» **Exercise description**:
Transcribe the records verbatim, images excluded.

Records from a data source
◆ ◆ ◆
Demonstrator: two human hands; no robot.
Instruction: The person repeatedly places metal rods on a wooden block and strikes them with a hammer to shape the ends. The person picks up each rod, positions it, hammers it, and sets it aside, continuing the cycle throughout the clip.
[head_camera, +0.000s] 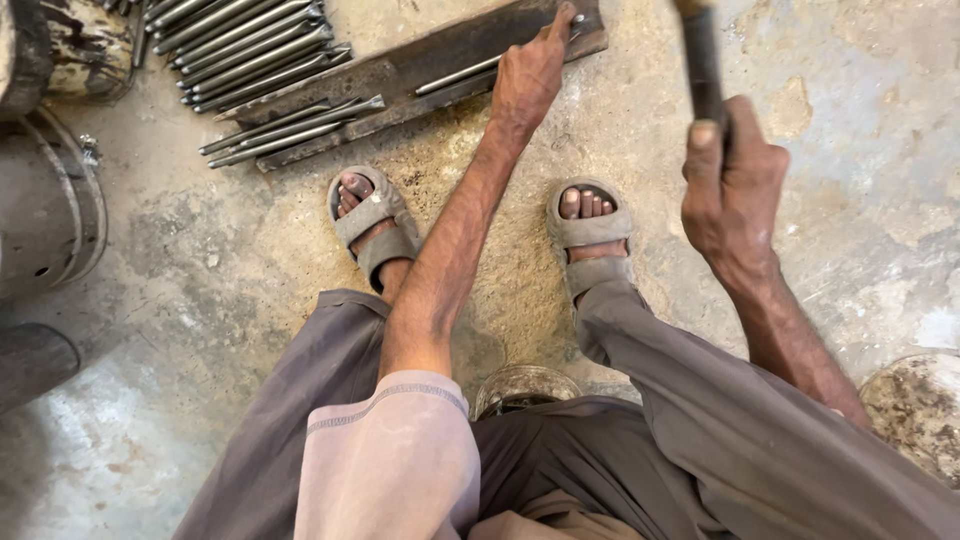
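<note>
My left hand (530, 75) reaches forward and presses its fingers on a thin steel rod (462, 73) that lies along a long rusty metal bar (400, 80) on the floor. My right hand (733, 185) is raised at the right, its fist closed round the dark handle of a hammer (703, 60); the hammer's head is cut off by the top edge. Both my feet in grey sandals (372, 222) rest on the floor just short of the bar.
Several more steel rods (250, 45) lie in a row at the top left, and a few (290, 128) rest beside the bar. Rusty metal drums (45, 200) stand at the left edge. A round worn object (915, 410) sits at the lower right. The floor is stained concrete.
</note>
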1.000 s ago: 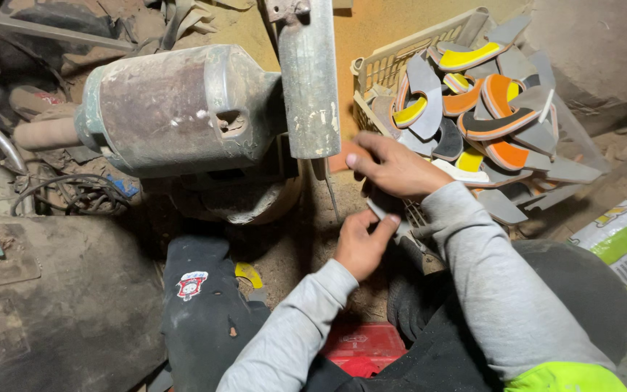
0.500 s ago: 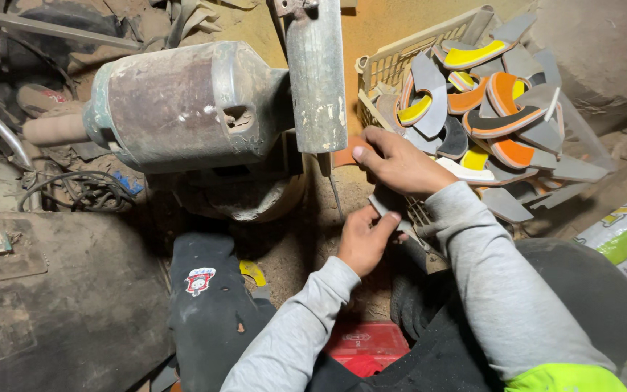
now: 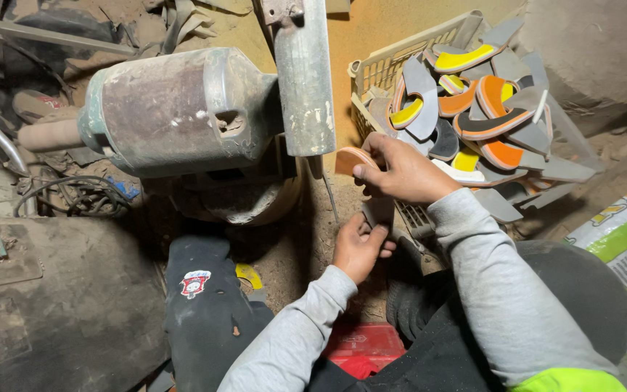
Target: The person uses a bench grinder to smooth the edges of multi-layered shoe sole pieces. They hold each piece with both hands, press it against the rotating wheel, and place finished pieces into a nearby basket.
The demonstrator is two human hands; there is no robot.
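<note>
The right hand [image 3: 400, 173] pinches one curved sole piece [image 3: 353, 157] between thumb and fingers, just below the motor's [image 3: 175, 109] metal guard [image 3: 305, 80]. The left hand [image 3: 359, 247], fingers curled, grips one grey piece [image 3: 380, 210] beside the one basket [image 3: 386, 69], which holds over a dozen pieces.

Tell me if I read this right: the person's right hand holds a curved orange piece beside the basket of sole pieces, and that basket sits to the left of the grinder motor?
Not quite. The right hand does hold the curved orange piece beside the basket, but the head view shows the basket to the right of the grinder motor, not the left.
</note>
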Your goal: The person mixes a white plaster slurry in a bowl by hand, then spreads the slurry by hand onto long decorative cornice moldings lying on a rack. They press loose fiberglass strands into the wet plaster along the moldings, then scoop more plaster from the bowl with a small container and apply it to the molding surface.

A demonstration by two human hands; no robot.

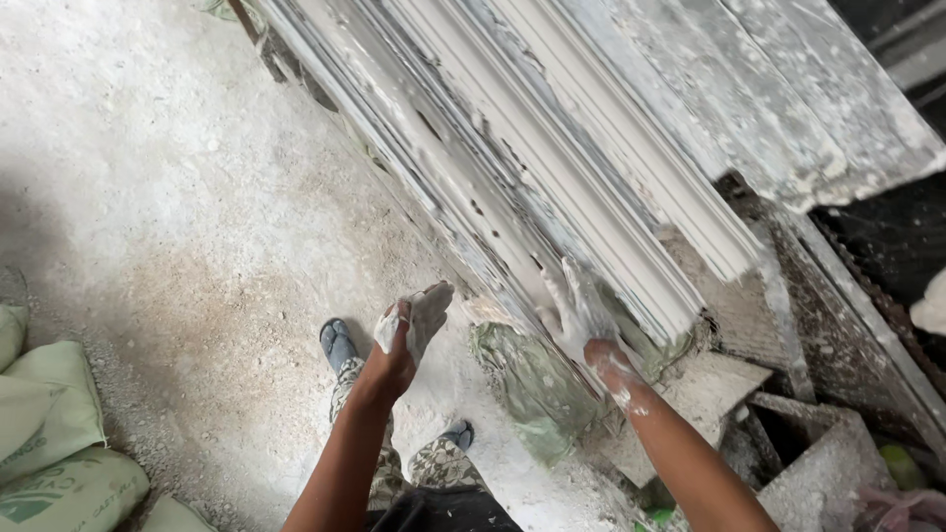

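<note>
Pale-green woven sacks (44,433) piled at the lower left corner on the dusty floor (168,197), bulging, soft-cornered, one with dark green printing across its face. Another green sack (532,384), crumpled and plaster-smeared, wedged under the near end of the mouldings.

White plaster mouldings (552,167), long and ribbed, stacked side by side, long axis running diagonally from upper left down to lower right, near ends pointing toward the lower right and resting over grey slabs (709,394).

Right hand (576,310) coated in white, fingers spread, pressed flat against the side of the stack near its lower end. Left hand (409,330) well apart from the right, raised just beside the stack, clenched round a lump of wet white plaster (426,313). Blue sandals (338,345) below on the floor.
</note>
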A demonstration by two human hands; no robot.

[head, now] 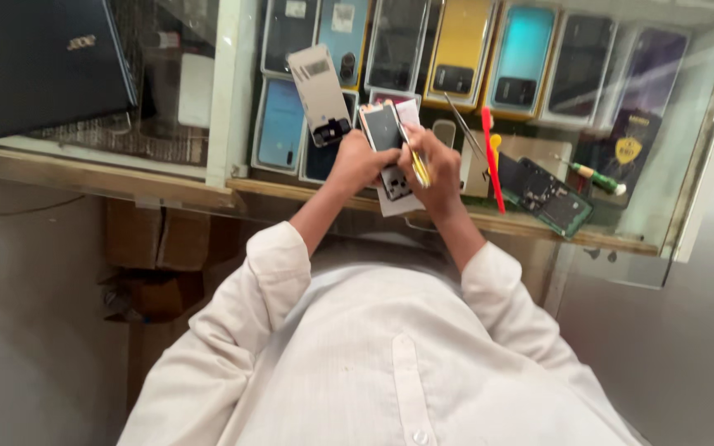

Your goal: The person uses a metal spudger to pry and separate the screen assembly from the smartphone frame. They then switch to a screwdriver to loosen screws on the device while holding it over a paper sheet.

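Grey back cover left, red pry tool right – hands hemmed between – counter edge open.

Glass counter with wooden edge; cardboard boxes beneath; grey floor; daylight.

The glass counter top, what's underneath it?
Under the glass counter top lie rows of phone boxes: a yellow one, a teal one and dark ones. The hands, the opened phone and a loose back cover hide some boxes.
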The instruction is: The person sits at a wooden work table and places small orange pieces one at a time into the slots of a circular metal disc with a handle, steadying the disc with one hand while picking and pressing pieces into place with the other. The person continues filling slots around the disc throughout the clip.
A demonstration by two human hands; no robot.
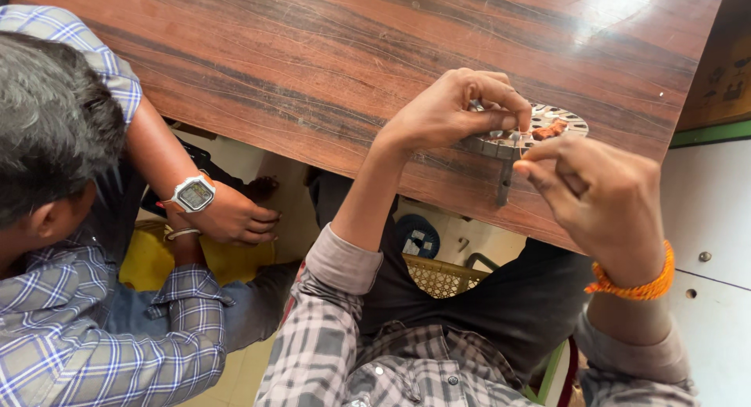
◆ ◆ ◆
» **Exercise solution**:
Demonstrator: two human hands; no robot.
Instruction: The person repeatedly places metal rods on a wooden block and strikes them with a hammer to shape the ends. The person picks up each rod, positions it, hammers it, and sets it aside, continuing the cycle throughout the clip.
[head_camera, +0.000s] 
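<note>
My left hand (530, 75) reaches forward and presses its fingers on a thin steel rod (462, 73) that lies along a long rusty metal bar (400, 80) on the floor. My right hand (733, 185) is raised at the right, its fist closed round the dark handle of a hammer (703, 60); the hammer's head is cut off by the top edge. Both my feet in grey sandals (372, 222) rest on the floor just short of the bar.
Several more steel rods (250, 45) lie in a row at the top left, and a few (290, 128) rest beside the bar. Rusty metal drums (45, 200) stand at the left edge. A round worn object (915, 410) sits at the lower right. The floor is stained concrete.
</note>
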1.000 s ago: 
0.500 s ago: 
now: 
Target: The person uses a bench grinder to smooth the edges of multi-layered shoe sole pieces. They hold each piece with both hands, press it against the rotating wheel, and place finished pieces into a nearby basket.
The demonstrator is two human hands; there is no robot.
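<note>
The right hand [image 3: 400, 173] pinches one curved sole piece [image 3: 353, 157] between thumb and fingers, just below the motor's [image 3: 175, 109] metal guard [image 3: 305, 80]. The left hand [image 3: 359, 247], fingers curled, grips one grey piece [image 3: 380, 210] beside the one basket [image 3: 386, 69], which holds over a dozen pieces.

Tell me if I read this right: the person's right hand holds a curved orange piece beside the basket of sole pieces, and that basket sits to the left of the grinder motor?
Not quite. The right hand does hold the curved orange piece beside the basket, but the head view shows the basket to the right of the grinder motor, not the left.
</note>
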Your goal: The person mixes a white plaster slurry in a bowl by hand, then spreads the slurry by hand onto long decorative cornice moldings lying on a rack. They press loose fiberglass strands into the wet plaster along the moldings, then scoop more plaster from the bowl with a small container and apply it to the molding surface.

A demonstration by two human hands; no robot.


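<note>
Pale-green woven sacks (44,433) piled at the lower left corner on the dusty floor (168,197), bulging, soft-cornered, one with dark green printing across its face. Another green sack (532,384), crumpled and plaster-smeared, wedged under the near end of the mouldings.

White plaster mouldings (552,167), long and ribbed, stacked side by side, long axis running diagonally from upper left down to lower right, near ends pointing toward the lower right and resting over grey slabs (709,394).

Right hand (576,310) coated in white, fingers spread, pressed flat against the side of the stack near its lower end. Left hand (409,330) well apart from the right, raised just beside the stack, clenched round a lump of wet white plaster (426,313). Blue sandals (338,345) below on the floor.
</note>
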A demonstration by two human hands; no robot.

[head, now] 

Your goal: The person uses a metal spudger to pry and separate the screen assembly from the smartphone frame. They then switch to a screwdriver to loosen screws on the device while holding it over a paper sheet.

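Grey back cover left, red pry tool right – hands hemmed between – counter edge open.

Glass counter with wooden edge; cardboard boxes beneath; grey floor; daylight.

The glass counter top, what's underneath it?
Under the glass counter top lie rows of phone boxes: a yellow one, a teal one and dark ones. The hands, the opened phone and a loose back cover hide some boxes.
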The instruction is: The person sits at a wooden work table and places small orange pieces one at a time into the slots of a circular metal disc with a handle, steadying the disc with one hand while picking and pressing pieces into place with the other. The person continues filling slots around the disc throughout the clip.
A demonstration by two human hands; no robot.

That completes the response to the exercise.